Now split-second snapshots of this vital and mysterious process, developed by Samuel Cho, an assistant professor of physics and computer science, and senior Jessica Leuchter (’14), could someday lead to more effective antibiotics.
The birth of a protein
Proteins are the worker bees of cells. They get rid of waste, transmit cellular signals and carry out the chemical reactions that enable the human body to function. Without proteins, cells would be unable to function, replicate, and die.
This is not always a bad thing though, said Leuchter, a chemistry major who has been conducting research with Cho for two years. Viruses, bacteria and cancer cells need proteins to reproduce like everything else living in the human body.
Considering a 2013 CDC report noted that more than 2 million people get sick and roughly 23,000 people die each year as a result of drug-resistant bacterial infections, a new drug that could specifically target and halt protein formation in these malignant organisms would be a powerful tool for combatting diseases.
The problem with creating such a drug is scientists know very little about the microscopic environmental conditions and structures involved in creating proteins. This lack of awareness makes it difficult to identify targets inside a cell that drugs can be designed to attack.
Cho explained this is mostly due to the fact protein formation takes place at an incredibly small scale.
“Imagine the smallest thing you can think of and this is probably a lot smaller than that,” Cho said. “The entire process occurs in a space 100 billion trillionth the size of a water droplet. Even the best microscopes we have are not powerful enough to study this in the lab.”
Taking a closer look
This is where Cho and Leuchter’s work comes in. They created a computer model that simulates a required protein called Methionyl-tRNA Synthetase at one of the very first stages of protein formation in an E. coli bacteria cell. Their model enables them to accurately simulate processes at the molecular scale and identify and characterize previously unknown structures and crucial details of the chemical reactions that can then be used as drug targets. Then, an experimentalist can verify the targets Cho and Leuchter identify as critical in the lab.

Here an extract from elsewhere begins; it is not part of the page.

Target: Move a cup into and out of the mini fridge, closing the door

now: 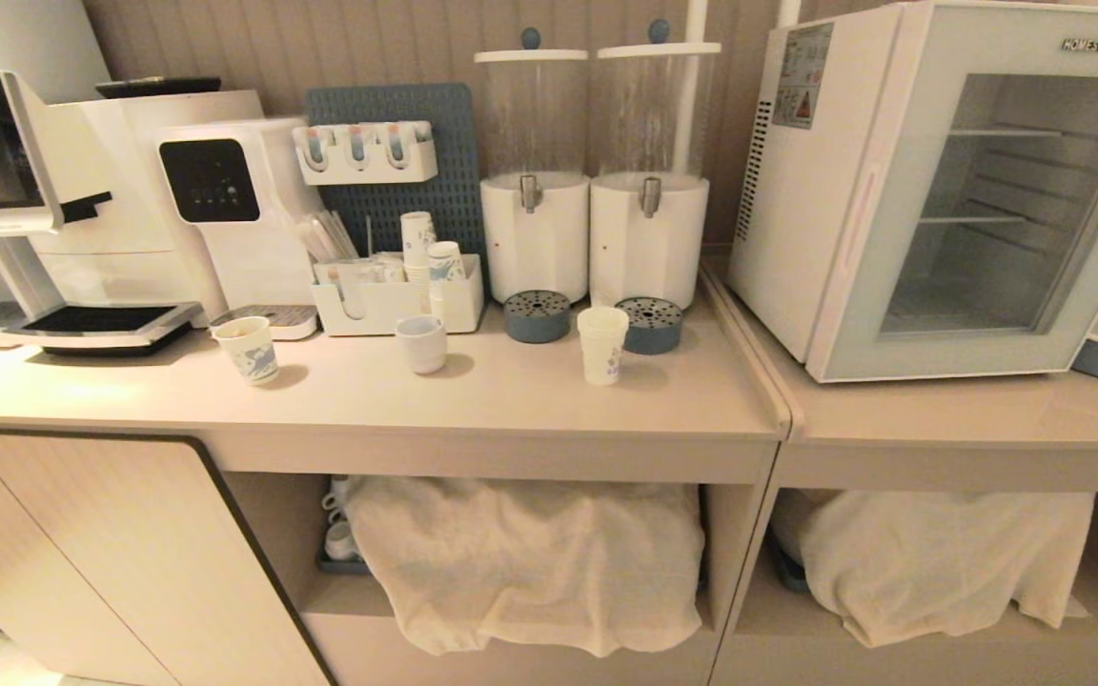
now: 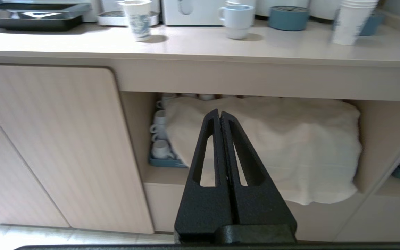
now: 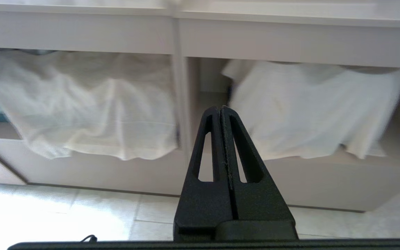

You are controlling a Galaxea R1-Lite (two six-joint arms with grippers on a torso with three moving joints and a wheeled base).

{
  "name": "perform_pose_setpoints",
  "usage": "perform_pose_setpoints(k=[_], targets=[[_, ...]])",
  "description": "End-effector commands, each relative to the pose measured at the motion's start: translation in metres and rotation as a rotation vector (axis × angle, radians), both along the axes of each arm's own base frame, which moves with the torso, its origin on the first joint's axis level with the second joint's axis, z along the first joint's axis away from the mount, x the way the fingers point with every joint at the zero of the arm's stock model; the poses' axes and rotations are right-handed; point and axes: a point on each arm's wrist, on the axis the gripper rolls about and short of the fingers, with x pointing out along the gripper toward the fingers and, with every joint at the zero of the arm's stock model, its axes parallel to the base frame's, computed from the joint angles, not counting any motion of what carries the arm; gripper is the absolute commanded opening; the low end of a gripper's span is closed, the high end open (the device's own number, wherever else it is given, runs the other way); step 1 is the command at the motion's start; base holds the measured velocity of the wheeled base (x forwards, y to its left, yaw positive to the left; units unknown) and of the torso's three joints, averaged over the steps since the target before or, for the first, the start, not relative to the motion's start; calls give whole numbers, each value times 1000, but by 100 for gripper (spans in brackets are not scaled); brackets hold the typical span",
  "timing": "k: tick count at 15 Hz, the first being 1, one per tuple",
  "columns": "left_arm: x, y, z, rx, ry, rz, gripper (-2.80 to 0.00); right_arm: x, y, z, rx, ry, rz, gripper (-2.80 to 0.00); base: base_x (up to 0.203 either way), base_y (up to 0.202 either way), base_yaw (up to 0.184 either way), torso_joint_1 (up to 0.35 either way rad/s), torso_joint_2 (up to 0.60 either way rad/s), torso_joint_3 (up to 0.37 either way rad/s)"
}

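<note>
Nearest hung the left gripper (image 2: 219,114), fingers pressed together and empty, low before the cabinet shelf's white cloth (image 2: 273,146). On the counter (image 1: 511,391), the cup (image 1: 601,345) stood before the drink dispensers (image 1: 597,181). Rightward sat the mini fridge (image 1: 797,210), the door (image 1: 978,210) closed. The right gripper (image 3: 221,111) likewise was closed, empty.

Beige counter (image 1: 511,400); cup (image 1: 601,345), ceramic cup (image 1: 421,343), mini fridge (image 1: 940,191) on it

A self-serve drinks corner, such as an office pantry or café station: a coffee machine (image 1: 44,210), water dispenser (image 1: 225,219), two tapped beverage jars (image 1: 535,181), stacked paper cups (image 1: 418,250) and a glass-doored mini fridge (image 1: 940,191) line the worktop (image 1: 511,400).
</note>
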Motion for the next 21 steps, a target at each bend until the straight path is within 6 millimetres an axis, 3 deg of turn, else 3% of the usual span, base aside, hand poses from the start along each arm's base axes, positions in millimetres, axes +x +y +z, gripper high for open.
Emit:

“Thankfully we have a collaborator in the chemistry department who is the foremost expert on Methionyl-tRNA Synthetase, Rebecca Alexander,” Cho said. “It’s really nice having the authority on the subject in the next building so that she can say yes we have identified a new target or no we haven’t.”
New ways to fight disease
Cho said the next step in the research will be to tweak the computer model so it can be used to examine other proteins.
“There are 20 other proteins similar to the one our model is designed to analyze,” Cho said. “Hopefully by learning about this one we can apply some of the same approaches to other proteins.”
Leuchter said figuring out how to disrupt the formation of different proteins via computer models is an important step towards coming up with new treatments for cancer.
“Our model could be fundamental in finding new pharmaceutical targets,” she said. “It could also stop a defective protein from forming.”
In addition, models like theirs can be used to develop new antibiotics to kill drug-resistant bacteria or “super-bugs.”
“What if we could turn important reactions off in the bacteria?” Cho asked. “A clearer picture of what is actually going on inside a cell will help us figure out what is an important interaction in terms of making proteins and what isn’t.”